* _AIM OF THE TASK_: Read through the entries below and copy each line where "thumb" turns up.

*** Block opens ***

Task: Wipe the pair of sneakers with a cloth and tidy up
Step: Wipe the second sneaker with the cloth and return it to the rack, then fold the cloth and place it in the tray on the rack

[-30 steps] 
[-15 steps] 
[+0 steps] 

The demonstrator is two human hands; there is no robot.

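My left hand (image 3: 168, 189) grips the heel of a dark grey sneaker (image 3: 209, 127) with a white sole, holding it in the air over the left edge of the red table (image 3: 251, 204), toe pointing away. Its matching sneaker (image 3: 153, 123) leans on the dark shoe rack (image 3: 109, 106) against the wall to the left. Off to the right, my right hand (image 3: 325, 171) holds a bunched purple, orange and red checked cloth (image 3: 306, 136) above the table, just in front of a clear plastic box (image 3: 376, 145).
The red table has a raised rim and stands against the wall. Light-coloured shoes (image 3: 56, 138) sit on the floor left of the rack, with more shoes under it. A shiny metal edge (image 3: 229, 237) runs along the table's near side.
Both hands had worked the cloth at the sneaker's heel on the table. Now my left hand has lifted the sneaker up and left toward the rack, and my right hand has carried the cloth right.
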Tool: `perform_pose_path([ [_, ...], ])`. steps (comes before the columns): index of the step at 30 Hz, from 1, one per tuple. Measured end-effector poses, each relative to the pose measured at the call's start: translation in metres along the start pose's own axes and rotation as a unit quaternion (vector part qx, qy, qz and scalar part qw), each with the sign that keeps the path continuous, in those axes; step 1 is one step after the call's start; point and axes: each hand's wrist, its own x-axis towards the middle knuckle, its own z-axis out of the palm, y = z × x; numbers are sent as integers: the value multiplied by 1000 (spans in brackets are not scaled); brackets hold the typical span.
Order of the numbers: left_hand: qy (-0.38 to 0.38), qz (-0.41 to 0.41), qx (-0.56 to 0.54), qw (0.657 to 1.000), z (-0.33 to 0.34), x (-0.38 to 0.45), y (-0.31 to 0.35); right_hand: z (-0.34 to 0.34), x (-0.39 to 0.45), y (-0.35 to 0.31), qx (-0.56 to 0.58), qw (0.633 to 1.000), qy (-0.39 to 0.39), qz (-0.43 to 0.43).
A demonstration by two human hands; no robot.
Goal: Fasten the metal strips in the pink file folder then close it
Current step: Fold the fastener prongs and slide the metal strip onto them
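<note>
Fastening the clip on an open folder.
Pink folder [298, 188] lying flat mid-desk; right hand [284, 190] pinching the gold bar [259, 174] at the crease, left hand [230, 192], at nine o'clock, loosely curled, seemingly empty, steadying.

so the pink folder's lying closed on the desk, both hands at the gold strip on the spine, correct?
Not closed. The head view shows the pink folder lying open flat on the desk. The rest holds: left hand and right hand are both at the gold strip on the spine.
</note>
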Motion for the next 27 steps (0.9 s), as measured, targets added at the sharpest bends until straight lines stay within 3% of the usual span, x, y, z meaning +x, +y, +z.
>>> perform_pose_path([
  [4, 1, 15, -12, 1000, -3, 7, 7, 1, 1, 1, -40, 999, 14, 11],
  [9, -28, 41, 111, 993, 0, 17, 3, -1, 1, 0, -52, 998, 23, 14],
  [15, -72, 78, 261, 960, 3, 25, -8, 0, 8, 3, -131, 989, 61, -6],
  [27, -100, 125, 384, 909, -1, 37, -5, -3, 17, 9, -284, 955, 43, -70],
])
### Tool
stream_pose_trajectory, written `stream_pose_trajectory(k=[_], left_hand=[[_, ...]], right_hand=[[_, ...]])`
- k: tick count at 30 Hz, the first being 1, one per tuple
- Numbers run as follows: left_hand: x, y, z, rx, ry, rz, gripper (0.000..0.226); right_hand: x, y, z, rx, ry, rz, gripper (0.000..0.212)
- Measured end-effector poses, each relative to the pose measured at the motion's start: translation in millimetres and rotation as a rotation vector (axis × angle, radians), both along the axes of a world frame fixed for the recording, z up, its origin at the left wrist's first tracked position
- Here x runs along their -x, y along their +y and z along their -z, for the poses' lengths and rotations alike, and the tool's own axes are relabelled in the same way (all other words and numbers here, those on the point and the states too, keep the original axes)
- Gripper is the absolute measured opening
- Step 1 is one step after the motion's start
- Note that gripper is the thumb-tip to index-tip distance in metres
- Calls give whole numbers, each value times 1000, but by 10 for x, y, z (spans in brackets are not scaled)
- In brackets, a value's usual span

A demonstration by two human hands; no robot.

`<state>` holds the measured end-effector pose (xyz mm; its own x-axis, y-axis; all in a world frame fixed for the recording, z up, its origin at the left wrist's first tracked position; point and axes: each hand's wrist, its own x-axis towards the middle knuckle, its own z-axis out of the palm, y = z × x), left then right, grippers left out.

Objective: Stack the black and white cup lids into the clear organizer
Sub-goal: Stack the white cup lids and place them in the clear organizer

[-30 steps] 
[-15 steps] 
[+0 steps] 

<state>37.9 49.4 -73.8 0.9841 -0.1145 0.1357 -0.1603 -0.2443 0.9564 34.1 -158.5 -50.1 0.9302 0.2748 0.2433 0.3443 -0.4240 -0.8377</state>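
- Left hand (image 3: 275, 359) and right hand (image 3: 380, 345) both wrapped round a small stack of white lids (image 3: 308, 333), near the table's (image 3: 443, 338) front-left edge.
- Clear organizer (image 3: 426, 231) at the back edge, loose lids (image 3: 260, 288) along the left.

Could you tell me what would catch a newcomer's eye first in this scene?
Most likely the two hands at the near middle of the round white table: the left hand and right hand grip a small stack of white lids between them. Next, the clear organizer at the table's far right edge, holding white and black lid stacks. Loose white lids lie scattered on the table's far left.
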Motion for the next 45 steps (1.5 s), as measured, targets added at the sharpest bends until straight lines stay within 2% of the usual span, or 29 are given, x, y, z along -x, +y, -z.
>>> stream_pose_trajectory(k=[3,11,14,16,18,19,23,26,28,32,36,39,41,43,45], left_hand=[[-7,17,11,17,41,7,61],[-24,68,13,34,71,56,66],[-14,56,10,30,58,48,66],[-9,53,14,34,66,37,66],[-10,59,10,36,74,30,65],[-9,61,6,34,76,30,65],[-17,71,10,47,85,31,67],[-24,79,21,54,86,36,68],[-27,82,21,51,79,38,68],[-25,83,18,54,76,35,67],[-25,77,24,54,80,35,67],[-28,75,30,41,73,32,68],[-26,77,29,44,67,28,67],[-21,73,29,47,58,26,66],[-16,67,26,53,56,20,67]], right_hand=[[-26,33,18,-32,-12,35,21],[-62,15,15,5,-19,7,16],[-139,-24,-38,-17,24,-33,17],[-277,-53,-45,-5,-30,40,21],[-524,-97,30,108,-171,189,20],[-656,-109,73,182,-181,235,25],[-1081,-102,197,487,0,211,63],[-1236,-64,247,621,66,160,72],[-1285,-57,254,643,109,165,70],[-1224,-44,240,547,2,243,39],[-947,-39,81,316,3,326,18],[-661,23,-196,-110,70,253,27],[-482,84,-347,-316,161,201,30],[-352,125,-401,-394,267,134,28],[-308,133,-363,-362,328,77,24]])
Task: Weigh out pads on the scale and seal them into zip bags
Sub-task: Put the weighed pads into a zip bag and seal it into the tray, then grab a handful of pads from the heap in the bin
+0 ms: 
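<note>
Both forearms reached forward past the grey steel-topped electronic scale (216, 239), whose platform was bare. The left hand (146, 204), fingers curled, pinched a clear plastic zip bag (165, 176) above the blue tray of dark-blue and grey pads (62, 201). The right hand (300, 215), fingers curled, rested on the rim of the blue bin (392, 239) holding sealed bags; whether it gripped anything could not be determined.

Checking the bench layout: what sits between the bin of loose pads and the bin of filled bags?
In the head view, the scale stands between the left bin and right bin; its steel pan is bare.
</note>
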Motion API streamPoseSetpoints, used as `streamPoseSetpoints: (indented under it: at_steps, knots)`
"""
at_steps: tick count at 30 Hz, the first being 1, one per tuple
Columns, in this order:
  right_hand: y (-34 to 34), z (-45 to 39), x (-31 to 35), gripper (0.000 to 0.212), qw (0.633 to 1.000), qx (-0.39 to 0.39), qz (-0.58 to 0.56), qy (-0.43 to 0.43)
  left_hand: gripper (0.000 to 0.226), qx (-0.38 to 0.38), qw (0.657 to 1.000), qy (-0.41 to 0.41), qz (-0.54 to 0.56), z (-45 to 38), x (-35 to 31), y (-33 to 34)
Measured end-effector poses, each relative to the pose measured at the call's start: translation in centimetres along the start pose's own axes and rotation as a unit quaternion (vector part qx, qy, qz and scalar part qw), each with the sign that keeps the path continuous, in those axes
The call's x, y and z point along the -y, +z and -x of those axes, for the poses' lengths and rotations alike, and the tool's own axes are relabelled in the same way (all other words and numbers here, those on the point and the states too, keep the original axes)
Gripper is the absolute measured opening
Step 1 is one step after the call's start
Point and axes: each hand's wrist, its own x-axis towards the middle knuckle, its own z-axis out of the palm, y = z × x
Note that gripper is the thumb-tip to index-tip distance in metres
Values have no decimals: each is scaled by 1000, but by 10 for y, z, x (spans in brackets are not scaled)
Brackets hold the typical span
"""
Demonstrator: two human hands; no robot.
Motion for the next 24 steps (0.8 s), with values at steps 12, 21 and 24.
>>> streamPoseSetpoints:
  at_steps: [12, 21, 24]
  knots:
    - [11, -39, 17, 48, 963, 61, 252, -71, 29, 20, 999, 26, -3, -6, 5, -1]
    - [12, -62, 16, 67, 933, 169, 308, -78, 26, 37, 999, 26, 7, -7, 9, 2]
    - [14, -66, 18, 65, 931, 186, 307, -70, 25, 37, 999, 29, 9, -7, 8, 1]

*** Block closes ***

* _ANSWER TO THE EXERCISE_:
- Note that gripper is the thumb-tip to index-tip distance in metres
Note that gripper is the thumb-tip to index-tip distance in metres

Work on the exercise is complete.